*DATA*
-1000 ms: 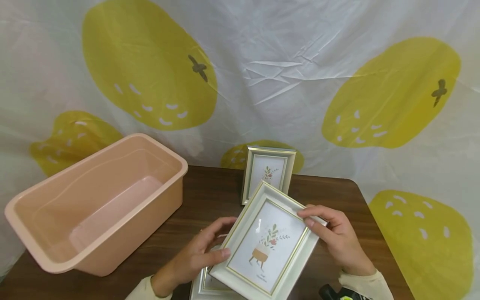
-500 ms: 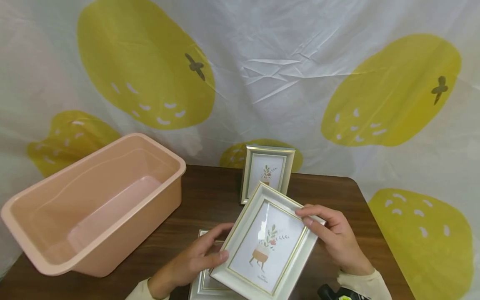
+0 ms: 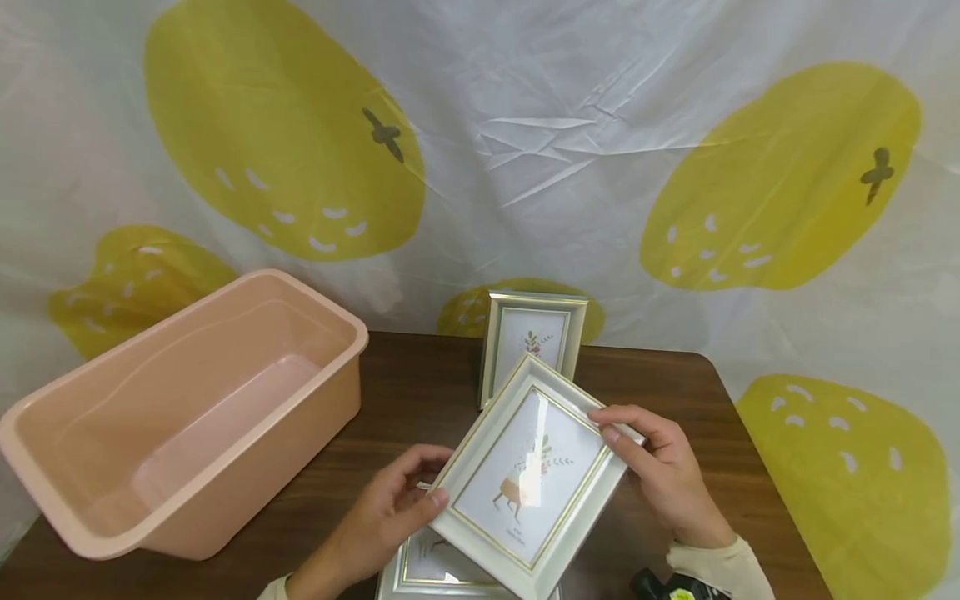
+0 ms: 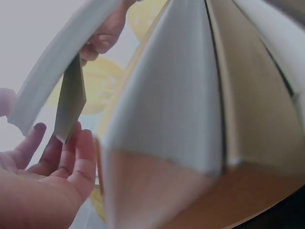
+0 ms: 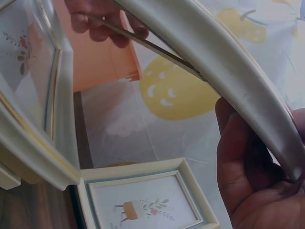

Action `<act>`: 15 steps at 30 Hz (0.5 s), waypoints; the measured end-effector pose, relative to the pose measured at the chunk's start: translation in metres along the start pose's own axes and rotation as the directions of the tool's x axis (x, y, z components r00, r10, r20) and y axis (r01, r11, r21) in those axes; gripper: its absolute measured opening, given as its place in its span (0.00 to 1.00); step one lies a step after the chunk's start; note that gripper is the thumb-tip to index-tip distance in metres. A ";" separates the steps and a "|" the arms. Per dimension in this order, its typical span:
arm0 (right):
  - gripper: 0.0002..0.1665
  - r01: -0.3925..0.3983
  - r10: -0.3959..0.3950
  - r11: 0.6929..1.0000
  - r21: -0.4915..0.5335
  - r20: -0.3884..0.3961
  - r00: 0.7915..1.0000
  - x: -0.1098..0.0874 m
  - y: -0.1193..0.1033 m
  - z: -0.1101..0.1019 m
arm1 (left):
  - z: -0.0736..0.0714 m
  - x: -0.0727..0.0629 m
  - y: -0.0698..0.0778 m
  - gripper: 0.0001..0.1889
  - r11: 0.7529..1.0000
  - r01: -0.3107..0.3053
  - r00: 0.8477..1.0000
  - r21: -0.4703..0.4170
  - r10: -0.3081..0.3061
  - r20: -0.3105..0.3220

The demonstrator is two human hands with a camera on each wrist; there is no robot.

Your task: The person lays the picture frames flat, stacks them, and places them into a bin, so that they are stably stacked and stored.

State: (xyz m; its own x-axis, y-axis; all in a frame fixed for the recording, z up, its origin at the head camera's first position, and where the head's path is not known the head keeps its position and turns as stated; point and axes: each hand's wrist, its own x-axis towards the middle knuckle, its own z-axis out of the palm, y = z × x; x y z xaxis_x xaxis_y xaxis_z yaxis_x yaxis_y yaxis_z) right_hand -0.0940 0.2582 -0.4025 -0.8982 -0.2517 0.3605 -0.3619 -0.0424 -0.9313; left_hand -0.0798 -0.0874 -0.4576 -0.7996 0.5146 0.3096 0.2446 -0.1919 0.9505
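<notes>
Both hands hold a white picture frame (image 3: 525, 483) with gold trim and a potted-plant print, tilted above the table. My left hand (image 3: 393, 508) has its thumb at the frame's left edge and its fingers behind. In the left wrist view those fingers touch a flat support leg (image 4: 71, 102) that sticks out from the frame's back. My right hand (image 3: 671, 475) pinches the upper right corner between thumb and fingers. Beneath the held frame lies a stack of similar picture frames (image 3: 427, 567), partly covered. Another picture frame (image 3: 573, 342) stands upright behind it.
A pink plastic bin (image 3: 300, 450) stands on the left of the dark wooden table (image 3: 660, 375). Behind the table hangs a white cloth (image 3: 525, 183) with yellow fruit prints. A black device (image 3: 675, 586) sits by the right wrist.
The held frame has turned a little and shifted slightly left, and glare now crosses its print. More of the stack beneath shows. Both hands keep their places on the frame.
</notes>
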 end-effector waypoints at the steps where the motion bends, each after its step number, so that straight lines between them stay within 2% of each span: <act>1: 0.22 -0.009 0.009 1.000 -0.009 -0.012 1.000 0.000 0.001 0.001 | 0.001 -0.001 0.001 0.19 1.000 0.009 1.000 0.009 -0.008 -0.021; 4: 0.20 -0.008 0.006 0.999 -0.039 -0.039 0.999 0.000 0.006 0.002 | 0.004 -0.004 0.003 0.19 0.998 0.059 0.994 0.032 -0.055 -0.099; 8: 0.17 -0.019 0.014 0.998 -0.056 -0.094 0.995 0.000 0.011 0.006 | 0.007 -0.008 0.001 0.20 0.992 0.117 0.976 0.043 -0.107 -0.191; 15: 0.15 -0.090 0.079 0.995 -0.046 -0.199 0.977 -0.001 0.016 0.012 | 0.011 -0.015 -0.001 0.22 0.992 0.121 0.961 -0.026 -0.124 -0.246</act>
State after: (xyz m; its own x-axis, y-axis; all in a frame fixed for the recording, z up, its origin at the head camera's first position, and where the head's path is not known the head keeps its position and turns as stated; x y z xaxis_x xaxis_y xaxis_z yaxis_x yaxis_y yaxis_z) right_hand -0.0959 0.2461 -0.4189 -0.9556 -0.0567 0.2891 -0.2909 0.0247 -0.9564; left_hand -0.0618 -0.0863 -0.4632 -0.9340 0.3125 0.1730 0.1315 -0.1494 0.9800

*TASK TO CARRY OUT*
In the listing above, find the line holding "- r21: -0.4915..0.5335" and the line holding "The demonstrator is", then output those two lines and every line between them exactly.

*TASK SOLUTION*
  - r21: -0.4915..0.5335
  - r20: -0.3884..0.3961
  - r00: 0.7915..1.0000
  - x: -0.1098..0.0874 m
  - y: -0.1193..0.1033 m
  - z: -0.1101..0.1019 m
arm1 (left):
  - z: -0.0736..0.0714 m
  - x: -0.0727..0.0629 m
  - y: -0.0698..0.0778 m
  - gripper: 0.0001..0.1889
  - r11: 0.7529..1.0000
  - r01: -0.3107..0.3053
  - r00: 0.8477..1.0000
  - r21: -0.4703..0.4170
  - r10: -0.3081..0.3061
  - r20: -0.3105..0.3220

The demonstrator is two human hands with a camera on each wrist; there is no robot.

The answer has been fully stated.